I have a soft spot for DGG, Deutsche Grammophon Gesselschaft. It’s a long story and not much to do with record collecting but it was recalled while I was adding an article about DGG to my Around & Around music site.
It was 1977. We’d had some Polygram / DGG executives on English Language courses at Anglo-Continental (ACSE), Bournemouth, and they’d liked the courses so much we then got a senior executive for a month. In my memory his name was Werner. At that time we were using our text book, which later became Streamline English, written by me and Bernard Hartley, on the courses. It was illustrated in house by Paul F. Newman. We were negotiating with Cambridge University Press for publication, and Oxford University Press was about to gazump them by offering colour illustration, unusual for textbooks then. We had the draft Cambridge contract in our hands, plus offers from two other publishers.
Werner invited us to dinner. A proper five star hotel dinner. He presented us with boxes of DGG cassettes and a box set of German selections from The Bible. He wanted our text book for DGG. He envisaged a massive TV and supermarket campaign for self-study under the title English From England. (The ACSE title was English In England). We not only had the textbook in use, but the Language Laboratory exercises which were available to students for self-study too. At that point neither CUP or OUP were interested in those, but Werner saw them as part of it (rightly). He also wanted me, Karen, Bernie Hartley and Guy Wellman to go to Hamburg to re-record them in a proper studio. he wanted our voices as on the ones he had studied. I was a little miffed in that I’d recorded them in the ACSE studio in stereo on twin Revox A77s with AKG mics and in my arrogance doubted you could improve them much. We also had non-copyright music LPs and the complete BBC Sound Effects series to enhance the recordings.
This is where it went wrong. DGG offered us a 1% royalty, not rare for new musical artists plus mechanicals (which we didn’t understand). They said they were aiming for one million sales (I expect they told every novice that) and that it would be a multi-cassette set with book, so 1% of quite a lot. OUP offered 10% of published price (later shifted to 15% of price received). DGG went white with shock when we told them. No, they couldn’t get anywhere near matching that. We declined their offer with thanks.

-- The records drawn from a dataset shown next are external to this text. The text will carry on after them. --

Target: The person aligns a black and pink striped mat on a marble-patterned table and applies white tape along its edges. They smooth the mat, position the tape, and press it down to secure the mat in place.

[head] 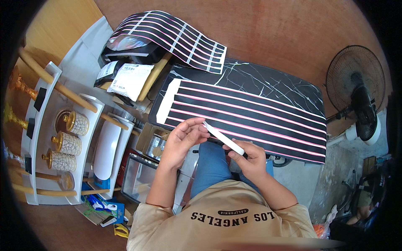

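Observation:
My right hand (pixel 249 157) grips the lower end of a slim white object (pixel 224 138), possibly a cutter, which slants up to the left. At its narrow tip is my left hand (pixel 187 136), fingers curled; whether they pinch the tip or something small cannot be told. Beyond both hands, a black sheet with pink-edged white stripes (pixel 251 116) lies lengthwise on a table with a black marble-pattern top (pixel 267 83). A second striped sheet (pixel 176 37), crossed by pale bands, curves over items at the back left.
A white parcel (pixel 132 80) and a dark parcel (pixel 106 73) lie left of the table. Further left stands a white shelf (pixel 89 125) with patterned jars (pixel 77 123). A glass-topped case (pixel 138 178) and cardboard box (pixel 144 138) are low left. A black fan (pixel 356 84) stands right.

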A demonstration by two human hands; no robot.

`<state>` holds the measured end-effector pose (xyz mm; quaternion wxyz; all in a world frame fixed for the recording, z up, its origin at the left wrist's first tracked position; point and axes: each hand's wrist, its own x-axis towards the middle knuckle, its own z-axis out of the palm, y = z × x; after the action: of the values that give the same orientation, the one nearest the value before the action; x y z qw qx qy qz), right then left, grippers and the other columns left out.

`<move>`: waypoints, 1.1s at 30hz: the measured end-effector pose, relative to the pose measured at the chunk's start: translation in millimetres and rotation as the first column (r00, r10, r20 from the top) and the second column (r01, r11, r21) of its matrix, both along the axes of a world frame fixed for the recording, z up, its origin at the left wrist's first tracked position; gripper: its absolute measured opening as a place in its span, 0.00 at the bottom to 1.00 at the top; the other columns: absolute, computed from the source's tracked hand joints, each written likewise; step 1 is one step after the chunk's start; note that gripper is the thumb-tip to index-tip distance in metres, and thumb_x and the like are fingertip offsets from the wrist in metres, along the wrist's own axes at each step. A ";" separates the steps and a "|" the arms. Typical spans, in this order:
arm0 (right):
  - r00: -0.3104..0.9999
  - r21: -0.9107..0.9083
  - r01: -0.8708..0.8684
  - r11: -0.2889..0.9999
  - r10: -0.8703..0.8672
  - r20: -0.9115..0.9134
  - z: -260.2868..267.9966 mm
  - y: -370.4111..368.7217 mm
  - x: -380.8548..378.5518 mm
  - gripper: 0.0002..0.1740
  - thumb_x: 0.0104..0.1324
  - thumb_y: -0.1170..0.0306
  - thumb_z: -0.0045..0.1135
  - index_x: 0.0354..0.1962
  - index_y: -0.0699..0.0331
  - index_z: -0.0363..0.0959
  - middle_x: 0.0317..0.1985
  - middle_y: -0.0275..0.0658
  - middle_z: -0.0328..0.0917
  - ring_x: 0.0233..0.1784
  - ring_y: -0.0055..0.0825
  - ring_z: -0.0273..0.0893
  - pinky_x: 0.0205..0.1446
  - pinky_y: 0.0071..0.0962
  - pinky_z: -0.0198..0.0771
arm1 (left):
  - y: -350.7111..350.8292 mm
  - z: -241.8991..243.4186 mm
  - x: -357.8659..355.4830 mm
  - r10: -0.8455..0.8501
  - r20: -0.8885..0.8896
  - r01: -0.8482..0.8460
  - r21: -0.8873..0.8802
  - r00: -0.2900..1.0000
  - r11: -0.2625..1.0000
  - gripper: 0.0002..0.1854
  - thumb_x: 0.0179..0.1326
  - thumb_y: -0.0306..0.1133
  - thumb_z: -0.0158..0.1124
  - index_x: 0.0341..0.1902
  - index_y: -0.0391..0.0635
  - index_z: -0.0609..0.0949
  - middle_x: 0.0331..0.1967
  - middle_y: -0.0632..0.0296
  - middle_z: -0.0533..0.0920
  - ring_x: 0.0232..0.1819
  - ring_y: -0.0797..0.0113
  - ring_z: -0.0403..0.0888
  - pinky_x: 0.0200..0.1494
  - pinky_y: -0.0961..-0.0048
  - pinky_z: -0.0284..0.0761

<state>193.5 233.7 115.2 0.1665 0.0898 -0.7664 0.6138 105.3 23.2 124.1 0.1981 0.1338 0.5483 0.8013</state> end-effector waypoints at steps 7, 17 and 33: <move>1.000 0.029 0.011 1.000 -0.012 0.021 -5.2 -3.3 0.1 0.13 0.57 0.72 0.68 0.40 0.67 0.81 0.38 0.44 0.84 0.43 0.36 0.84 0.59 0.33 0.72 | 0.1 13.0 -18.3 -0.009 -0.013 0.006 -0.208 1.000 0.978 0.13 0.66 0.32 0.63 0.49 0.37 0.81 0.37 0.61 0.84 0.41 0.74 0.82 0.46 0.78 0.78; 0.851 -0.323 -0.260 0.910 0.375 0.369 -3.2 -33.3 12.6 0.20 0.68 0.65 0.60 0.52 0.69 0.74 0.43 0.41 0.82 0.45 0.22 0.79 0.51 0.24 0.72 | -18.2 40.7 -66.9 -0.455 -0.745 -0.566 -0.666 0.488 0.485 0.02 0.55 0.30 0.68 0.32 0.47 0.86 0.31 0.60 0.84 0.38 0.62 0.80 0.45 0.63 0.68; 0.715 -0.813 -0.320 0.486 0.687 0.129 -12.8 -134.2 -71.1 0.29 0.72 0.78 0.44 0.68 0.69 0.51 0.66 0.46 0.65 0.71 0.31 0.61 0.72 0.31 0.55 | -21.6 -15.6 -248.1 -0.518 -0.685 -0.555 -0.724 0.513 0.409 0.06 0.54 0.28 0.66 0.34 0.39 0.86 0.33 0.50 0.84 0.36 0.53 0.82 0.42 0.63 0.77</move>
<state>122.4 99.5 102.4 -0.1833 0.1004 -0.3985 0.8930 -142.8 1.5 108.5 -0.0744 0.3709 0.9075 0.1826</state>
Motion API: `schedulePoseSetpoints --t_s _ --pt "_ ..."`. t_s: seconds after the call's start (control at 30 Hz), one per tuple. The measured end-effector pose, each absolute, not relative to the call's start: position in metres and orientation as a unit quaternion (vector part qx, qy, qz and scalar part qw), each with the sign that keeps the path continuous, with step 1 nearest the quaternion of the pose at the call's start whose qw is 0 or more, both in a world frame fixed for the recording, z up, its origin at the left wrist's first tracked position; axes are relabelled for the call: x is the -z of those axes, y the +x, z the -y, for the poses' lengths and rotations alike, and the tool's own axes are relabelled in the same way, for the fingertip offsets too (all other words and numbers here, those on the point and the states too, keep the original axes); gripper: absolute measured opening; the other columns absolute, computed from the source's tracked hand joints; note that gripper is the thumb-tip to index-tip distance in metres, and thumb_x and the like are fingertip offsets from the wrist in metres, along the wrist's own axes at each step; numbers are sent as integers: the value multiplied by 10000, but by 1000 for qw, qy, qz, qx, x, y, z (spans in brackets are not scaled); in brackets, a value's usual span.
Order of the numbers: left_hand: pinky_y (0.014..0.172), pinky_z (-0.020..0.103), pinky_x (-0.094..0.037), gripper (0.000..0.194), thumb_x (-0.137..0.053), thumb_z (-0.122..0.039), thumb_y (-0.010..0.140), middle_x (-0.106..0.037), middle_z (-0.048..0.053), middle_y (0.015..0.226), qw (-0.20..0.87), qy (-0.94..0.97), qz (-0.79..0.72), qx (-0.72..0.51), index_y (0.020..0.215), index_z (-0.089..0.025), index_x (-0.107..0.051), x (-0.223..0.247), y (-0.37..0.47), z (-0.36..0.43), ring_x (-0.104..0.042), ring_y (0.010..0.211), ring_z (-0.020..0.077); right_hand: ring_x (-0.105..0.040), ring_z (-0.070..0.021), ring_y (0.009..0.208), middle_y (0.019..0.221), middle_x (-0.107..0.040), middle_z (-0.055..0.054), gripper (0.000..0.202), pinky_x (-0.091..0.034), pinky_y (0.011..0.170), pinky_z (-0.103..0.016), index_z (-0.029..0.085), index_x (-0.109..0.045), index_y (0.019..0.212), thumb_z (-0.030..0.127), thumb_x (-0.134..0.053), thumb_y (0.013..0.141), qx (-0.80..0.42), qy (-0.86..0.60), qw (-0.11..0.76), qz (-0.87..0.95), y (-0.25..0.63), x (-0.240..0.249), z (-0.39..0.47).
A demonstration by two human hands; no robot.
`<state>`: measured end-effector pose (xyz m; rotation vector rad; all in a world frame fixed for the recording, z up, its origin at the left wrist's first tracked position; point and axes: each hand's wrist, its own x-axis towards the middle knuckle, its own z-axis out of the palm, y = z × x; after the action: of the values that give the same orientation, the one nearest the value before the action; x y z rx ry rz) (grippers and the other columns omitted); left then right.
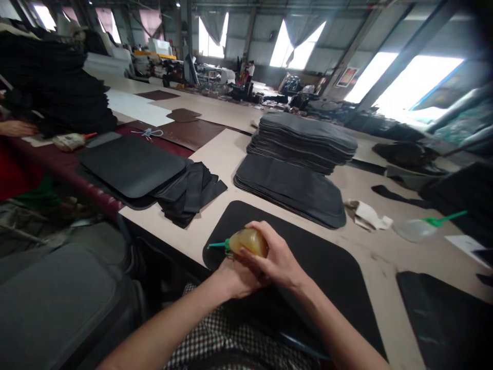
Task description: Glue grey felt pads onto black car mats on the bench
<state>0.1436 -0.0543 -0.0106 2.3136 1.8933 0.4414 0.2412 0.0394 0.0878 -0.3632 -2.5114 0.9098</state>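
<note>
My right hand point(275, 254) is wrapped around a squeeze bottle point(249, 241) holding a yellowish liquid. The bottle lies tilted on its side, and its thin green nozzle point(219, 245) points left. Just below the bottle, against my right hand, is my left hand point(242, 277); its fingers are hidden, so their grip does not show. Both hands are over the near part of a large black panel point(327, 257) with rounded corners, which lies flat on the table point(177, 241).
Beyond the panel stands a stack of dark panels point(300, 190). More black panels point(134, 164) and loose strips point(192, 192) lie left. A second squeeze bottle point(416, 229) is at right, near a white scrap point(370, 215). Another person's hand point(17, 128) shows at far left.
</note>
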Motion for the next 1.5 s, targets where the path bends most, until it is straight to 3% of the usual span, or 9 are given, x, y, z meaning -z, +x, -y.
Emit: schedulePoseSetpoints --t_s 0.13,0.37,0.87,1.3,1.5 --pt "1132 455 -430 671 -274 -595 1020 -497 118 1543 73 745 -640 -174 1550 -195 -367 -2 143 54 -493 1383 309 -611 -247 939 1060 -597 -67 411 -531 822 -383 266 -527 1240 490 -658 922 -306 -138 232 913 238 -88 -46" --pt "1204 568 -281 606 -342 -623 1003 -595 118 1433 22 757 -622 -196 1392 -207 -549 -19 140 54 -420 1419 311 -609 -281 1064 1178 -583 -99 426 -522 916 -421 259 -471 1298 402 -644 936 -243 -140 277 919 234 -79 -75" --pt "1216 524 -269 595 -333 -619 1009 -461 82 1569 8 756 -623 -202 1473 -272 -468 -21 142 52 -333 1494 247 -632 -305 1005 1175 -566 -116 427 -563 840 -422 250 -479 1329 283 -599 921 -101 -222 310 919 228 -64 -121" --pt "1178 534 -324 554 -400 -555 1019 -403 83 1614 -39 775 -614 -141 1506 -292 -435 -15 145 48 -379 1481 266 -641 -300 1009 1169 -602 -103 466 -544 845 -424 268 -494 1326 241 -578 869 -47 -351 261 898 404 -93 -137" --pt "1166 521 -345 554 -415 -550 1016 -398 57 1619 -80 784 -601 -131 1518 -318 -424 -6 143 46 -395 1473 265 -634 -309 1012 1161 -597 -109 473 -539 872 -457 247 -503 1336 314 -598 877 -14 -422 275 864 492 -89 -137"
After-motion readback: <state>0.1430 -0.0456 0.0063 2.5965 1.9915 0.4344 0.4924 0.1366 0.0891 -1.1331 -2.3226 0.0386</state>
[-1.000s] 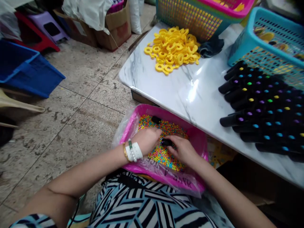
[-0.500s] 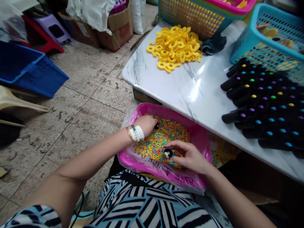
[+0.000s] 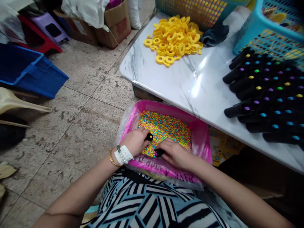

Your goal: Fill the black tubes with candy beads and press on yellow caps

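Left hand (image 3: 136, 141) closes on a black tube (image 3: 149, 136), yellow dot showing, over the tray's middle; right hand (image 3: 174, 152), just beside at three o'clock, grips a dark tube (image 3: 159, 152) down in the colourful beads (image 3: 166, 125). Both work inside the plastic-lined pink tray (image 3: 203, 136). Out at one o'clock, yellow ring pieces (image 3: 174, 39) heap on the marble-patterned table (image 3: 163, 76); at two o'clock, black tubes (image 3: 268, 95) lie stacked beside a blue basket (image 3: 282, 38).

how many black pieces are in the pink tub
2: one black piece at the left hand's fingertips, a second black piece partly covered by the right hand. More could be buried in the small coloured balls.
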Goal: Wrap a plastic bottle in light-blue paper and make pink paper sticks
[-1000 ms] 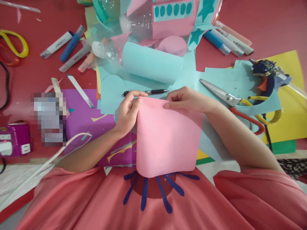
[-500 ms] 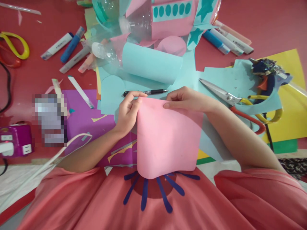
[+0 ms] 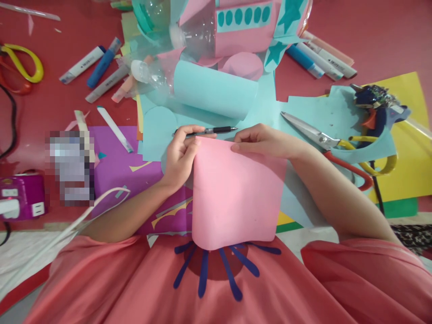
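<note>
Paper sheet [image 3: 236,193], pink, held nr table [image 3: 388,45] edge: L hand [image 3: 181,157] pinching top-L corner, R hand [image 3: 258,138] gripping top edge. Bent at btm (full fold? can't tell), apparently unattached yet. Bottle [image 3: 164,78] beyond: blue wrap [image 3: 216,90] already on.

A plain pink sheet of paper [image 3: 236,198], roughly square, sits at the near middle of the scene. It is pinched at its far left corner and again further right along its far edge, which slopes slightly nearer toward the right. The left side runs almost straight; the near left part bends into a soft curve, and the near edge bows gently toward its right corner. The surface is smooth and unmarked except for a tiny dark speck near right. Whether it is doubled over cannot be told.
</note>
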The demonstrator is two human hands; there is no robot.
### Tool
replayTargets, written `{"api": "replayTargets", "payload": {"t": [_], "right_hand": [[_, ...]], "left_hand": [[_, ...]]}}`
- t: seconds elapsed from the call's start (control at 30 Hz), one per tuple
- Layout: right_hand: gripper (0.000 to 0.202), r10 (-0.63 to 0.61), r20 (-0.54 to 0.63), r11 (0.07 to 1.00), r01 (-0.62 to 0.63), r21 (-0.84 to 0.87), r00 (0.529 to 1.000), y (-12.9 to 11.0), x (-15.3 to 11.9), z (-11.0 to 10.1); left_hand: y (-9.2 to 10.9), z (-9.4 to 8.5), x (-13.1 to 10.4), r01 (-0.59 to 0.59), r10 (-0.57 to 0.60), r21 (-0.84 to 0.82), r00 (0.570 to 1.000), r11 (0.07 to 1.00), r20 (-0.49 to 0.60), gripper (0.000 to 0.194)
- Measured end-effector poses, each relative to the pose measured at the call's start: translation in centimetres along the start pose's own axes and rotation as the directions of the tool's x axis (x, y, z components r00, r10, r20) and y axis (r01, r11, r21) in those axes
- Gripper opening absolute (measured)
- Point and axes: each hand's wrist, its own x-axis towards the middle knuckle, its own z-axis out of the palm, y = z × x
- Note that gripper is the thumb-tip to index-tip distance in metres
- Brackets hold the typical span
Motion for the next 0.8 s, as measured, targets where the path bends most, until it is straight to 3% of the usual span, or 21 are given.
{"api": "replayTargets", "payload": {"t": [0.33,0.57,0.8], "right_hand": [[0.032,-0.010,-0.002,1.000,0.010,-0.010,1.000,-0.02,-0.05,0.12],[0.031,-0.020,0.007,1.000,0.020,-0.017,1.000,0.07,-0.05,0.13],[0.032,-0.026,-0.003,1.000,0.026,-0.006,1.000,-0.06,-0.12,0.26]], "left_hand": [[-0.15,-0.02,0.02,0.026,-0.026,-0.043,1.000,0.999,-0.001,0.029],[-0.18,0.02,-0.10,0.050,-0.051,-0.117,0.999,0.992,-0.008,0.022],[-0.37,-0.25,0.06,-0.056,0.060,0.057,0.996,0.997,-0.064,0.031]]}}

As a record collecting aside, DGG seemed keener on cassette than vinyl in 1977. Of course they were one of the first record labels to produce CDs in 1982. I gave the cassettes away to an editor when CD emerged. There was a complete Mahler.
Decades later, I just realised we were dumb. We needed an agent. OUP, like all English Language Teaching publishers, took world rights. An agent might have suggested excluding Germany from world rights, and doing a split deal. Because we’d had German and Swiss German students as one of our main nationality groups, we had high hopes for sales in Germany. Shortly after publication the then OUP Sales Manager told us that OUP’s German distributor, Cornelsen, said Streamline was ‘totally unsuitable for German students’ and they would not be promoting it. In vain, we pointed out DGG’s interest in it and the strong positive response from German speakers in the piloting. OUP had a major deal with Cornelsen, who sold vast quantities of their ELT dictionaries and grammar books. However, Cornelsen were also a major textbook publisher themselves. They wanted OUP’s dictionaries (and so reputation). They did not want competing textbooks. This was a head in the sand attitude. In contrast, La Nuova Italia in Italy distributed OUP, and did wonderful work in promoting Streamline, in spite of being major textbook producers themselves.
Cornelsen were pretty extreme about it. I was invited to speak at the European International Schools annual conference in Frankfurt in the mid 80s. Being the ELT speaker was an honour- Sir Hugh Casson was talking on art. Sebastian Coe was talking on PE, or Sports Science as we might have to call it now. Cornelsen refused to display Streamline on their stand in the book exhibition. OUP’s Education Division agreed to display it instead among the maths and physics books, and were very pleasant and sincere in asking me what to say about it. I also found that International Schools in Germany were already using Streamline, purchased from a bookshop in Zurich. Later, the English distributors said German schools were a major mail order buyer. I know teachers in Bavaria bought their copies from Switzerland.
Could we have done a split deal? I don’t know. Would it have worked for self-study? It depended on promotion.
But there is an alternative universe where we stood with Herbert von Karajan, Leonard Bernstein and Vangelis on the DGG label.